**Work item:** Please reproduce the data exactly and omit the pictures.

————

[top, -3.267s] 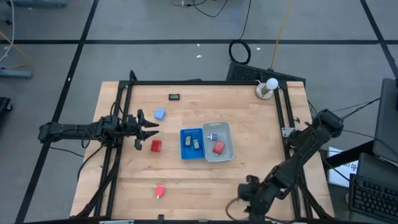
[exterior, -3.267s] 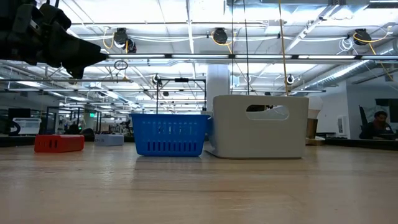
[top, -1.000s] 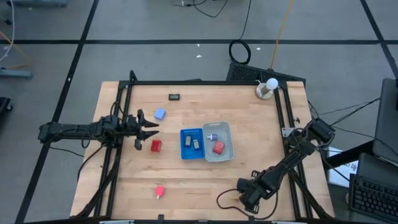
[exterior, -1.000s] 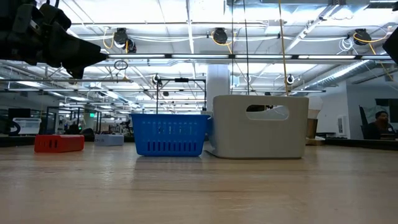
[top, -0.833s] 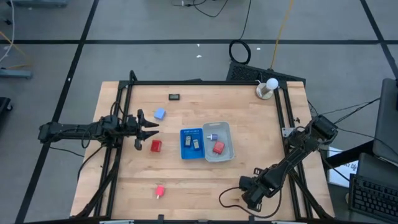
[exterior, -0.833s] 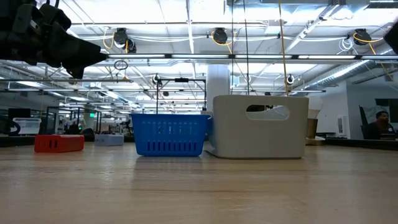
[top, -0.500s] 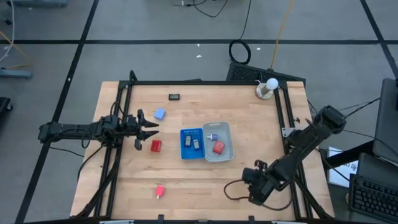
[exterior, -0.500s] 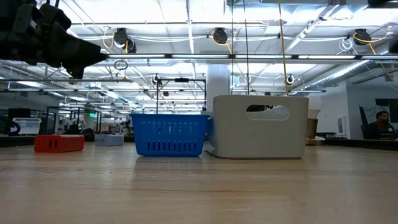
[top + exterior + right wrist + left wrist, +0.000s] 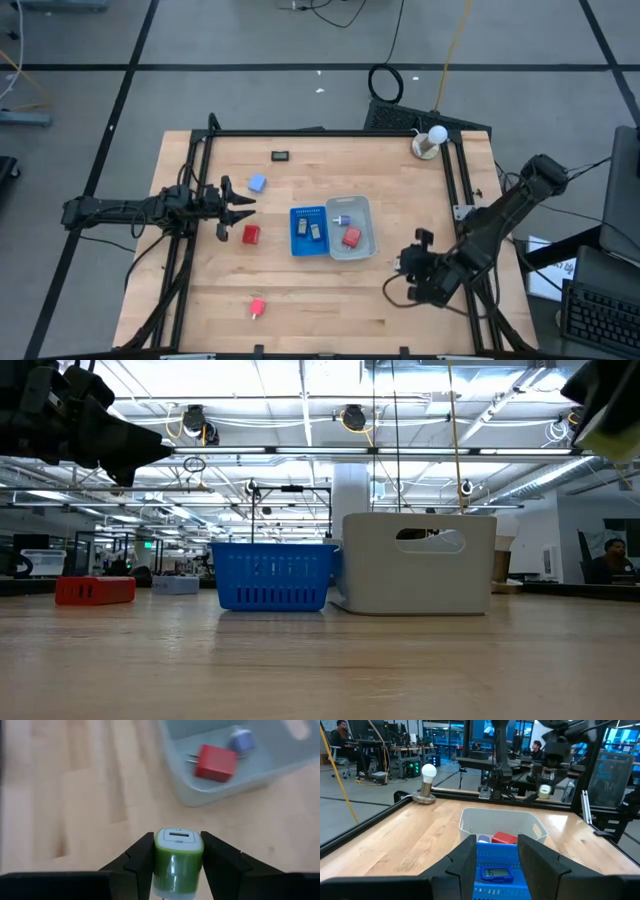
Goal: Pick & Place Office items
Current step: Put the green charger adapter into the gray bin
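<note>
Right gripper (image 9: 413, 272), in the high view, sits over the near right part of the table (image 9: 300, 290), close to the clear plastic tray (image 9: 364, 237) and apparently turned toward it, which suits a delivery into that tray. The left gripper (image 9: 232, 208) waits at the left side between a pale blue block (image 9: 257, 184) and a red block (image 9: 251, 234), probably parked so it does not cross the other arm. Another red piece (image 9: 257, 307) lies near the front edge, and a black flat rectangle (image 9: 281, 155) lies at the back.

At table height, the blue ribbed tray (image 9: 271, 575) and the clear tray stand side by side, with the red block well to the left.

From the left wrist, that arm's fingers (image 9: 467, 860) stand apart with nothing between them, framing the blue tray; a flat piece with a display (image 9: 496, 874) lies inside it.

From the right wrist, the fingers are clamped on a green block (image 9: 178, 855), a plug-like adapter held upright by its sides, likely so it drops cleanly. Ahead, the clear tray holds a red pronged block (image 9: 215, 763) and a pale blue one (image 9: 242, 740).
</note>
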`<control>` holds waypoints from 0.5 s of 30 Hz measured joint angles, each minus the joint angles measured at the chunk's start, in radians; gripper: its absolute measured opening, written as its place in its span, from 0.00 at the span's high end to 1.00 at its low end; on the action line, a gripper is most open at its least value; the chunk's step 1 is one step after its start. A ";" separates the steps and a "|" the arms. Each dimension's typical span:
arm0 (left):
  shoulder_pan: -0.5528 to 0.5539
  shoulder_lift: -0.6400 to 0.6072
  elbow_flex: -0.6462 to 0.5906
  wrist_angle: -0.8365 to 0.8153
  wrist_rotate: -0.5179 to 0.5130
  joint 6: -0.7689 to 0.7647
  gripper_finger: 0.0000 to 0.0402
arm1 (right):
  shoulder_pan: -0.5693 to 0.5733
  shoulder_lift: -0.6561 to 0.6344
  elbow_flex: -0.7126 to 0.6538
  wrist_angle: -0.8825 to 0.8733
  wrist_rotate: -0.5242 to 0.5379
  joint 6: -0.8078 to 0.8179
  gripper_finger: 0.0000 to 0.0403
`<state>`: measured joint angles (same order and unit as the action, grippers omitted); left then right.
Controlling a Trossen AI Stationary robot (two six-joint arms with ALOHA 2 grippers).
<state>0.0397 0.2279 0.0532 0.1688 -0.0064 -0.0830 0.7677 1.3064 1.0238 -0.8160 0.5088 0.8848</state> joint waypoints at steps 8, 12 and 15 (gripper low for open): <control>0.000 0.000 0.000 0.000 0.000 0.000 0.64 | -0.065 -0.237 -0.289 0.205 0.129 -0.078 0.68; 0.000 0.000 0.000 0.000 0.000 0.000 0.64 | -0.143 -0.358 -0.402 0.423 0.148 -0.277 0.68; 0.000 0.000 0.000 0.000 0.000 0.000 0.64 | -0.220 -0.428 -0.472 0.586 0.142 -0.448 0.68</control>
<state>0.0398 0.2281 0.0532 0.1686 -0.0063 -0.0830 0.5477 0.8780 0.5514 -0.2300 0.6506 0.4363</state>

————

**Written answer:**
[top, -3.267s] 
[exterior, -3.267s] 
[top, -1.000s] 
[exterior, -1.000s] 
[top, -0.833s] 
[exterior, -0.833s] 
[top, -0.500s] 
[exterior, -0.500s] 
[top + exterior + right wrist + left wrist, +0.000s] 
Goal: Pick & Place Office items
Current step: Put the green charger adapter into the gray bin
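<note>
Right gripper (image 9: 413, 272), in the high view, sits over the near right part of the table (image 9: 300, 290), close to the clear plastic tray (image 9: 364, 237) and apparently turned toward it, which suits a delivery into that tray. The left gripper (image 9: 232, 208) waits at the left side between a pale blue block (image 9: 257, 184) and a red block (image 9: 251, 234), probably parked so it does not cross the other arm. Another red piece (image 9: 257, 307) lies near the front edge, and a black flat rectangle (image 9: 281, 155) lies at the back.

At table height, the blue ribbed tray (image 9: 271, 575) and the clear tray stand side by side, with the red block well to the left.

From the left wrist, that arm's fingers (image 9: 467, 860) stand apart with nothing between them, framing the blue tray; a flat piece with a display (image 9: 496, 874) lies inside it.

From the right wrist, the fingers are clamped on a green block (image 9: 178, 855), a plug-like adapter held upright by its sides, likely so it drops cleanly. Ahead, the clear tray holds a red pronged block (image 9: 215, 763) and a pale blue one (image 9: 242, 740).
</note>
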`<control>` holds waypoints from 0.5 s of 30 Hz measured joint angles, each minus the joint angles measured at the chunk's start, in radians; gripper: its absolute measured opening, written as its place in its span, from 0.00 at the span's high end to 1.00 at its low end; on the action line, a gripper is most open at its least value; the chunk's step 1 is one step after its start. A ";" separates the steps and a "|" the arms. Each dimension's typical span:
arm0 (left):
  shoulder_pan: -0.5528 to 0.5539
  shoulder_lift: -0.6400 to 0.6072
  elbow_flex: -0.6462 to 0.5906
  wrist_angle: -0.8365 to 0.8153
  wrist_rotate: -0.5179 to 0.5130
  joint 6: -0.7689 to 0.7647
  gripper_finger: 0.0000 to 0.0402
arm1 (right):
  shoulder_pan: -0.5693 to 0.5733
  shoulder_lift: -0.6561 to 0.6344
  elbow_flex: -0.7126 to 0.6538
  wrist_angle: -0.8825 to 0.8733
  wrist_rotate: -0.5242 to 0.5379
  joint 6: -0.8078 to 0.8179
  gripper_finger: 0.0000 to 0.0403
`<state>`: measured joint angles (same order and unit as the action, grippers omitted); left then right.
Controlling a Trossen AI Stationary robot (two six-joint arms with ALOHA 2 grippers).
<state>0.0397 0.2279 0.0532 0.1688 -0.0064 -0.0830 0.7677 1.3064 1.0238 -0.8160 0.5088 0.8848</state> joint waypoints at steps 8, 12 and 15 (gripper low for open): <control>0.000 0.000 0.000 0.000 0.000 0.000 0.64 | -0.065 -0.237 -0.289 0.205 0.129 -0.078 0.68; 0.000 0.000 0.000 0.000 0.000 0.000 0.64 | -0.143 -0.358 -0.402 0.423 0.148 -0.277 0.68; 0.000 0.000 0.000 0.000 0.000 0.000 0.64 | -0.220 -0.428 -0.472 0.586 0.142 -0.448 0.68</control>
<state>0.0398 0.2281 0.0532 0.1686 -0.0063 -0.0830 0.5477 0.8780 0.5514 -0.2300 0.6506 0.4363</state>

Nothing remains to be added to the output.